After I graduated from Columbia, I began focusing my writing career on cultural criticism. I returned again to that orphan essay and refocused my lens from inward to outward, picking apart the tropes that dominate representations of orphans in literature, from adventurous Huckleberry Finn to resilient and optimistic Little Orphan Annie. The more I researched, the more I realized that not only did popular fictional orphan stories fail to represent my personal experience of losing my parents, but our cultural obsession with orphans has long been unhinged from reality.

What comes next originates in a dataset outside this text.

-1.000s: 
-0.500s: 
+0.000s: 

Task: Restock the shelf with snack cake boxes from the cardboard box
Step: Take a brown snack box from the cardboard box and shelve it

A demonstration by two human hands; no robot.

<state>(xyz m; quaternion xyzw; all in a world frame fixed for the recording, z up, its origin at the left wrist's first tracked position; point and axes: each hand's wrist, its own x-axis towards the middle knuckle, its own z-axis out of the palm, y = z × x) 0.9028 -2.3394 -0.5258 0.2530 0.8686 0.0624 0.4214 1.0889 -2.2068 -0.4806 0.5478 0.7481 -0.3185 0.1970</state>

I couldn’t have known it then, but that day at Northwestern planted the seed of discomfort that grew into the curiosity that would fuel my first book, The Sun Won’t Come Out Tomorrow: The Dark History of American Orphanhood. Over the past few years, as I researched, reported, and wrote this book, unravelling how badly our culture’s symbolic orphans have led us astray from the harsh reality of how the United States has long treated its most vulnerable children, I have realized just how lucky my brother and I were despite our losses. We lived in an era when we never had to worry about suffering in a regimented orphanage, or being used as pawns in the social experiment of orphan trains, where religious charities sent poor children from northeastern cities to new farm towns in the Midwest and beyond. Our class and race protected us from the trauma of foster care, which disproportionately separates poor families of color.

Writing my book helped me reclaim the identity of “orphan,” in that it allowed me to counter our country’s myths and illuminate a path for a better future for children and families. But I still mourn for the teenager I was, and the way she felt she had to hide her grief and erase her parents.    


Kristin Martin C’11 is the author of The Sun Won’t Come Out Tomorrow: The Dark History of American Orphanhood, forthcoming from Bold Type Books in January.